What to do: Repeat precisely the span of lines below that opens with the line containing "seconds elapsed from" and closes with the line containing "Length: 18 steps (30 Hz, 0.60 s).", both included.

The data:
################

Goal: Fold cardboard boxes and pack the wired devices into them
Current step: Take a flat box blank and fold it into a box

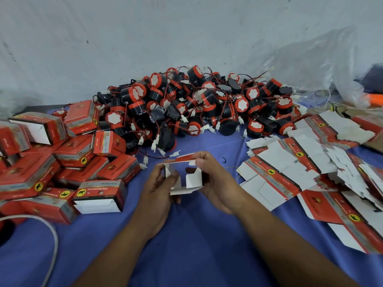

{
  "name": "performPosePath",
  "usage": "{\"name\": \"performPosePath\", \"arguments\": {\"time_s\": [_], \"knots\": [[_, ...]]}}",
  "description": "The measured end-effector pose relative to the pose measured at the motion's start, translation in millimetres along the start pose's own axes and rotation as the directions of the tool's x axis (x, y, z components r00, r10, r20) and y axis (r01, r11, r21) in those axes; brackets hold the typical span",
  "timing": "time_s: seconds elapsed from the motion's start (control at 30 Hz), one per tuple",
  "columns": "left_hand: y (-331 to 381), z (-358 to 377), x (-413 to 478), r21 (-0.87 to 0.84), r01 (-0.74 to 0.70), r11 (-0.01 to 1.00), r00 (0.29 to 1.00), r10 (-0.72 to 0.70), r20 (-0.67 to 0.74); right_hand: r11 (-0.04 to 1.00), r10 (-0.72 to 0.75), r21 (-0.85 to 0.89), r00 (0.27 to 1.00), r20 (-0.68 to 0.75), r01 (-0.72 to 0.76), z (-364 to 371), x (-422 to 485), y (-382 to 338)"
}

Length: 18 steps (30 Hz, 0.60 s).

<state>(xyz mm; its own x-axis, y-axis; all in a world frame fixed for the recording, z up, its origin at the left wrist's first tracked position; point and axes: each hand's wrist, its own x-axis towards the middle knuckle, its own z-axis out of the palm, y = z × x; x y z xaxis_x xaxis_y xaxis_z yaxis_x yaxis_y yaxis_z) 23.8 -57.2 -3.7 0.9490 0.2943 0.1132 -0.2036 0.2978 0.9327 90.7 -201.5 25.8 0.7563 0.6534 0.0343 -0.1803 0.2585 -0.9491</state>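
A half-folded red and white cardboard box is held up over the blue cloth, its open inside facing me. My left hand grips its left wall and bottom flap. My right hand holds the right side, thumb and fingers pinching the red top flap. A big heap of black and red round wired devices lies beyond the hands against the wall. Flat unfolded boxes are spread at the right. Folded red boxes are piled at the left.
A blue cloth covers the table. One folded box lies with its open white end toward me. A white cable curves at the lower left. Clear plastic bags sit at the back right. The wall is close behind.
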Motion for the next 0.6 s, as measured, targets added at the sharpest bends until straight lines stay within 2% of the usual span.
{"name": "performPosePath", "arguments": {"time_s": [0.07, 0.13, 0.3, 0.4, 0.47, 0.57, 0.6], "knots": [[1.8, -0.3, -0.7, -0.028, -0.002, 1.000, 1.000, 0.002, 0.013, 1.000, -0.006, 0.026, 1.000, 0.018, 0.006, 0.9, 0.3, 0.1], [3.9, -1.7, -1.0, -0.048, 0.006, 0.999, 0.999, -0.003, 0.050, 0.999, -0.006, 0.049, 1.000, -0.023, 0.007, 2.0, 2.0, 2.1], [10.2, -6.4, -0.7, -0.217, 0.116, 0.969, 0.983, -0.080, 0.168, 0.995, -0.053, 0.072, 0.992, -0.116, 0.062, -3.3, 4.9, -0.6], [7.9, -2.9, -0.9, -0.159, 0.101, 0.982, 0.988, -0.081, 0.130, 0.997, -0.081, -0.004, 0.990, -0.114, 0.081, -3.6, 5.5, -0.1], [6.1, -1.6, -0.3, -0.178, 0.086, 0.980, 0.994, -0.073, 0.076, 0.992, -0.109, -0.073, 0.988, -0.105, 0.102, 0.4, 5.0, 3.5], [9.1, -2.7, 0.1, -0.251, 0.064, 0.966, 0.998, -0.059, 0.030, 0.923, -0.191, -0.365, 0.969, -0.155, 0.124, 2.9, 4.5, 12.1], [9.7, -3.1, 0.4, -0.269, 0.062, 0.961, 0.998, -0.061, 0.012, 0.909, -0.188, -0.398, 0.974, -0.131, 0.122, 4.2, 3.4, 13.3]]}}
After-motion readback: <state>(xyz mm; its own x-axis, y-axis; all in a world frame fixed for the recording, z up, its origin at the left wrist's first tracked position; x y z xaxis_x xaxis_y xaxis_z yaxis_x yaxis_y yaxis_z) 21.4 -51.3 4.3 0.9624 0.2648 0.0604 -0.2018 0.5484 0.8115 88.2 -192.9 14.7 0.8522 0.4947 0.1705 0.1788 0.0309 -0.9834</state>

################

Answer area:
  "timing": "time_s: seconds elapsed from the motion's start (control at 30 Hz), one per tuple",
  "columns": "left_hand: y (-331 to 381), z (-358 to 377), x (-413 to 478), r21 (-0.87 to 0.84), r01 (-0.74 to 0.70), r11 (-0.01 to 1.00), r00 (0.29 to 1.00), r10 (-0.72 to 0.70), r20 (-0.67 to 0.74); right_hand: r11 (-0.04 to 1.00), r10 (-0.72 to 0.75), r21 (-0.85 to 0.89), r00 (0.27 to 1.00), r20 (-0.68 to 0.75), r01 (-0.72 to 0.76), z (-364 to 371), x (-422 to 485), y (-382 to 338)"
}

Length: 18 steps (30 Hz, 0.60 s).

This concludes the exercise.